To evaluate supplier OSI-420 the mode choice modeling performance of the rough sets, two prediction indicators are defined: accuracy of prediction and coverage of prediction. They, respectively,
reflect the modeling performance on individual and aggregate level. Accuracy of prediction (γi) or hit ratio is the ratio of the number of correctly predicted individual observations for one mode (Npi) over the total number of the actual observations choosing this mode (Na), expressed as ri=NpiNa. (4) Coverage of prediction (ra) reflects the prediction accuracy on the mode aggregate level, defined as the ratio of the number of predicted observations (including correctly and incorrectly predicted observations) for one mode (Npa) over the number of the actual observations
choosing this mode (Na), expressed as ra=NpaNa. (5) The accuracy is always less than 1 while the coverage may be greater than 1 or less than 1, with the accuracy rate being always no more than coverage rate. In the context of rough sets classification, accuracy alone is not a meaningful measure since the coverage affects how many classification attempts are made. Therefore, in this paper, accuracy and coverage are both utilized as the performance measures. 5. Applications to Travel Diary Survey The software used to produce the results in this study is Rosetta [27]. In the application of knowledge discovery procedures to datasets, it is important that overfitting does not take place. This means that data used to derive the knowledge during the training stage are not the same as those used to test the knowledge. There are standard procedures to ensure that this does not take place. Where there is a limited amount of data, a k-fold procedure is adopted
where the data is split into k mutually exclusive parts and then k training and testing procedures are conducted, but during each procedure one of the k parts is not used during the training stage but is held back for testing purposes.
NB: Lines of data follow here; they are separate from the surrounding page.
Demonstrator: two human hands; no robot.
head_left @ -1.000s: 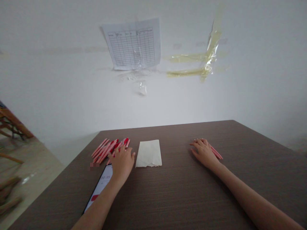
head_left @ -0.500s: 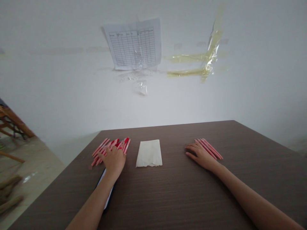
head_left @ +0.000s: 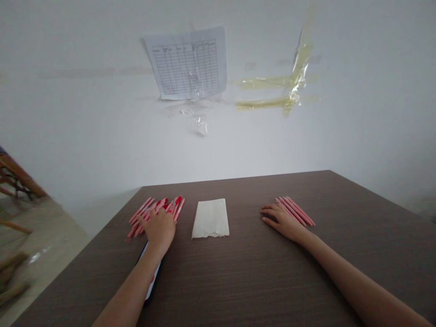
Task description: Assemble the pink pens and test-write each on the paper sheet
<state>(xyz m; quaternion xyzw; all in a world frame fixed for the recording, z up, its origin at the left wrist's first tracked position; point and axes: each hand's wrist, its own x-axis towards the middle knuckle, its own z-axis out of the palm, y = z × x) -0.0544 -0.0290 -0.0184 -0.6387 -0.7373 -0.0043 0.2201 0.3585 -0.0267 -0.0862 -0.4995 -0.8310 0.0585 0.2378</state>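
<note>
My left hand [head_left: 158, 227] lies palm down on a heap of several red and pink pens [head_left: 150, 210] at the far left of the dark wooden table [head_left: 238, 272]; its fingers rest on the pens. My right hand [head_left: 281, 220] lies flat on the table with fingers stretched out, touching the left side of a small row of pink pens [head_left: 295, 210]. A folded white paper napkin [head_left: 211, 218] lies between the two hands.
A phone [head_left: 151, 272] lies under my left forearm near the table's left edge. A printed sheet [head_left: 187, 61] and strips of yellowed tape [head_left: 289, 84] hang on the white wall behind. Wooden chair parts [head_left: 15, 181] stand on the floor at left.
My left hand has slid left and farther onto the red pen heap, covering the phone with the forearm. My right hand has shifted left off the pink pens, which now show beside it.
</note>
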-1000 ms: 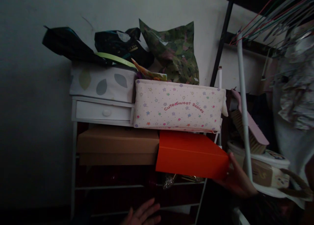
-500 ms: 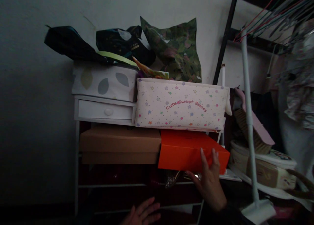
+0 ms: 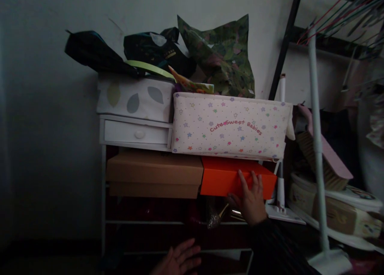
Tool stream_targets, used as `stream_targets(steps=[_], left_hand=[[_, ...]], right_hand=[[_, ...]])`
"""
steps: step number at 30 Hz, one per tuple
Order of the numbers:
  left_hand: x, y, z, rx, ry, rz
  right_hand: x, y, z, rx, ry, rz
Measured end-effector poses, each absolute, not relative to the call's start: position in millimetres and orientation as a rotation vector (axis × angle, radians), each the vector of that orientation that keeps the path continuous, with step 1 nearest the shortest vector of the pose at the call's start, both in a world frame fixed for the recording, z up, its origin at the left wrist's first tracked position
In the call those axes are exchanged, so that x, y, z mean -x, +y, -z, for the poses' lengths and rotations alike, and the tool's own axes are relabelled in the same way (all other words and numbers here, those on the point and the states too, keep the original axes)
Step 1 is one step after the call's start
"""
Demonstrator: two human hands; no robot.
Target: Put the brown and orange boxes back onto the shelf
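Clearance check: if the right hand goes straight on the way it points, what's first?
The orange box. The right hand overlaps its front face in view and seems to touch it, though depth is hard to judge in this dim single view.

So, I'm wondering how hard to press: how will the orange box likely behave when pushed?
The orange box looks fairly stiff, given its flat faces and straight edges. Low and broad, it would probably slide rather than roll or tip. The brown box close beside it may rub against it if the push goes askew.
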State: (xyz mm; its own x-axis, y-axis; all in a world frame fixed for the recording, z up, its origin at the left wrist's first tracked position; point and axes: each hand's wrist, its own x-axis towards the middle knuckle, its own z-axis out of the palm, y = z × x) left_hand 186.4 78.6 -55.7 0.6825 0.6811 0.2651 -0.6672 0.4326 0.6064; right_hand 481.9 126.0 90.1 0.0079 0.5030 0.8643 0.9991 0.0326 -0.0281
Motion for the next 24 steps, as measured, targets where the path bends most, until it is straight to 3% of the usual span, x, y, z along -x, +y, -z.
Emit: stream_targets(steps=[7, 14, 16, 21, 24], left_hand=[[-185.1, 86.4, 67.4, -0.71, -0.036, -0.798], [-175.1, 82.9, 65.9, -0.62, 0.102, -0.853], [-173.0, 82.8, 66.9, -0.59, 0.198, -0.926], [-168.8, 88.0, 71.3, -0.769, 0.697, -1.254], [-165.9, 93.1, 70.9, -0.956, 0.95, -1.352]], right_hand=[[-480.6, 130.9, -86.4, 1.564, -1.599, 0.904], [-452.5, 108.9, -67.3, 1.38, -1.63, 0.712], [-436.3, 101.5, -47.6, 1.314, -1.727, 0.567], [-400.7, 100.7, 6.8, 1.419, -1.811, -0.251], [-388.9, 107.6, 25.8, 1.451, -1.765, -0.397]])
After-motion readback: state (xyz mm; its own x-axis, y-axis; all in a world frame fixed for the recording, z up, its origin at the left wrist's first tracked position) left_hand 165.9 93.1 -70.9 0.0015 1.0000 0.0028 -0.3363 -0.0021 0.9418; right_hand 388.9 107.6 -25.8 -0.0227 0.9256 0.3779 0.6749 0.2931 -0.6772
An alternative where there is sufficient data is to partition the data into two parts, one for exclusive training purposes and another for exclusive testing purposes. Since the travel data available in this study is Drug_discovery large, it is this partition approach which has been adopted here. The data has been randomly split into two parts, 1/2 for the model estimation and another 1/2 for the subsequent validation test. The actual mode split proportions in the total database as well as the training set and testing set are shown in Table 3. Table 3 Summary of the mode splits in the datasets. 5.1. Approximation and Reduct The accuracy of approximation is used to describe completeness of knowledge about decision attribute (travel mode) that could be obtained from condition attributes. As depicted in Table 4, foot shows the highest accuracy value of 91.9%. Other modes also have relatively good accuracy.